# Hot to Ground?



## jed1954 (Jul 25, 2014)

Discovered that I have 120volts coming from running water to recept cover plate screw. My wife found it actually... was not happy..


----------



## slownsteady (Jul 25, 2014)

Hi Jed1954. You seem to be new here. Welcome. Is there a question attached to this post?


----------



## JoeD (Jul 26, 2014)

Several possible issues.
The water piping system is not grounded properly.
Something is energizing the water, possibly the electric water heater has a bad element.
The ground system on the receptacle is defective?


----------



## Speedbump (Jul 26, 2014)

More than likely, the wall receptical is hot and the water is acting like a weak neutral.


----------



## CallMeVilla (Jul 26, 2014)

Have seen this ... Water from the shower, actually ... very scary.

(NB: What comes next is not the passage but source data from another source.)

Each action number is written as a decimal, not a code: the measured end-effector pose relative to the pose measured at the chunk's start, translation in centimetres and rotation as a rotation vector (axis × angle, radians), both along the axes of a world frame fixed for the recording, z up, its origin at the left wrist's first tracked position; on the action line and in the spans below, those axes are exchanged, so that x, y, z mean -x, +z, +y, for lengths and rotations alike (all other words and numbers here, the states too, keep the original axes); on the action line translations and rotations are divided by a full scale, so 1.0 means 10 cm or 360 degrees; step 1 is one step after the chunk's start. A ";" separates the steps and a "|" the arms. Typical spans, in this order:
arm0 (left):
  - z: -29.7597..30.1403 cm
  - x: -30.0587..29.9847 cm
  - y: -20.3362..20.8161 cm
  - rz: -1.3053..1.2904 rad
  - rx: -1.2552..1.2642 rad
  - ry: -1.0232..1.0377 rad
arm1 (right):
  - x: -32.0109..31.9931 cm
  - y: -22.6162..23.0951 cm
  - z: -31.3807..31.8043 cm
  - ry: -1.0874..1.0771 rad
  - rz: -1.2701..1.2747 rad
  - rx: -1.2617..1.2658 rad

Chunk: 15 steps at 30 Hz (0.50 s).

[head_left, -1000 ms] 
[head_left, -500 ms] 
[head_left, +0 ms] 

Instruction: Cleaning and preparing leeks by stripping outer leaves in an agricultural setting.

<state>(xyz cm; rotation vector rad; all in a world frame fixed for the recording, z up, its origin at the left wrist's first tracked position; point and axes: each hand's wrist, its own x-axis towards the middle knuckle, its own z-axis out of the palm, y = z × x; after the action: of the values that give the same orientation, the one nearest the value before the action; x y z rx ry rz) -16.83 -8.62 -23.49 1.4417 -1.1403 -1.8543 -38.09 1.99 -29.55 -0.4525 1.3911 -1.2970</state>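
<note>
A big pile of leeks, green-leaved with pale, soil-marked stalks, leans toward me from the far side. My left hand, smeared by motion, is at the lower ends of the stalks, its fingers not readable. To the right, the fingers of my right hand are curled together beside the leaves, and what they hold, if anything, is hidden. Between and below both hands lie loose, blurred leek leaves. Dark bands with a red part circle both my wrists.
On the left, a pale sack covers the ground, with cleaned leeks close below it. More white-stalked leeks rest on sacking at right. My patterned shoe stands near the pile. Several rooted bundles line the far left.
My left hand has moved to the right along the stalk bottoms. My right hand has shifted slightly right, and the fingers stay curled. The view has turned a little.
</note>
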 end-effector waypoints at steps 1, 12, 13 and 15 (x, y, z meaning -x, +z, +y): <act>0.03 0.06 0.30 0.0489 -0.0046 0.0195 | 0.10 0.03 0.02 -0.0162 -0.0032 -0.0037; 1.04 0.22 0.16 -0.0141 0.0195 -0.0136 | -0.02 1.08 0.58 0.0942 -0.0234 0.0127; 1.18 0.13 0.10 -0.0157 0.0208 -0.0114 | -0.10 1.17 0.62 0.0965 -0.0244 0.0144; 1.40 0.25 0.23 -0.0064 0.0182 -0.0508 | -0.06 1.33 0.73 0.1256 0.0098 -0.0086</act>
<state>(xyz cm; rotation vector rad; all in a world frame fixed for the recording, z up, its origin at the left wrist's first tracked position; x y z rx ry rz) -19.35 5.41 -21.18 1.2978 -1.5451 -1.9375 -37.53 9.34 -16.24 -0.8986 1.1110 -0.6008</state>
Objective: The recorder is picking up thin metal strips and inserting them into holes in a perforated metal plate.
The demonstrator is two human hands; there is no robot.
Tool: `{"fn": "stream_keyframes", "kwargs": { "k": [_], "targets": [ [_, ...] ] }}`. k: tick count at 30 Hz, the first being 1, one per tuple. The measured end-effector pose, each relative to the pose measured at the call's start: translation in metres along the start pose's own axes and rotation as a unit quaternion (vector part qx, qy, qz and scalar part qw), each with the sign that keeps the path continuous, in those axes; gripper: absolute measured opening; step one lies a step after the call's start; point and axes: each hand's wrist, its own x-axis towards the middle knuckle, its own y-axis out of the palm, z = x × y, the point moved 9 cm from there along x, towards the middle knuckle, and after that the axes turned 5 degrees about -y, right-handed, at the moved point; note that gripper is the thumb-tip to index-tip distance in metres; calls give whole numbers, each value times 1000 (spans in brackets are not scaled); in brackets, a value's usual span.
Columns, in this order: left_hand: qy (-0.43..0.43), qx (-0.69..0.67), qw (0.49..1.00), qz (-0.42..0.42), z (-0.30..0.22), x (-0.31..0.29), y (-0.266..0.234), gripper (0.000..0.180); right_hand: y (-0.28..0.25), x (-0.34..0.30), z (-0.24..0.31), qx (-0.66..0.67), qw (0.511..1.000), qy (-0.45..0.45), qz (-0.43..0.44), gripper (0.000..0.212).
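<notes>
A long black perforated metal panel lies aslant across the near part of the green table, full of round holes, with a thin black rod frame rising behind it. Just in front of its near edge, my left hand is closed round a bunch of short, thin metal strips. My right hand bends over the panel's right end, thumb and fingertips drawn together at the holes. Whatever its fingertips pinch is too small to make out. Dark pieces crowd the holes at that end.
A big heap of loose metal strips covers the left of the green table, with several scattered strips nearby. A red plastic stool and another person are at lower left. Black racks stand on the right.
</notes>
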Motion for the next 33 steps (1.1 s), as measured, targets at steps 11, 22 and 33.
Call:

Old house with a ground wire attached to the cold water pipe outside at the hose bib.  Painters had recently come through and disconnected it, painted, then failed to reconnect.

Sanded the connection, reconnected, problem solved.

I vote for a bad ground somewhere ... Take care of the wife!


----------



## Wuzzat? (Jul 26, 2014)

A woman died from this while stepping out of the shower.  The husband was suspected of premeditated murder.  Can't remember the details of this case.  It might have been in EC&M magazine.

It might be a Phantom Voltage and so it may not be deadly but I would pursue this.
If you run any incand. bulb from the recept cover plate screw to the water and it lights, it is deadly.

How come your GFCI didn't trip?

BTW, from a GFCI protected outlet I just ran a wire from the short slot to a steady stream of water from the bathroom sink.
No trip, but the sink faucets and drain for this basin are connected with non-conductive piping.  I guess this shows that a narrow flow of water is essentially electrically nonconductive over two or three feet.

But with a basin full of water, a hot wire and a ground wire in the water at opposite ends will trip the GFCI.
The resistance of a basin of water measured 25k to 75K on my DVM depending on the range, and on the 20 megohm range it measured a negative value(???).  So it sounds like the resistance of water depends on the voltage across or current through it.  25k at 120v could trip a GFCI.

Found it.
http://ecmweb.com/content/case-do-it-yourself-home-electrocution


----------



## speedy petey (Jul 26, 2014)

CallMeVilla said:


> Have seen this ... Water from the shower, actually ... very scary.
> 
> Old house with a ground wire attached to the cold water pipe outside at the hose bib.  Painters had recently come through and disconnected it, painted, then failed to reconnect.
> 
> ...


That is masking a serious problem! 
Even with the ground wire removed, or even non-existant, you SHOULD NOT have a situation like this.


----------



## speedy petey (Jul 26, 2014)

jed1954 said:


> Discovered that I have 120volts coming from running water to recept cover plate screw. My wife found it actually... was not happy..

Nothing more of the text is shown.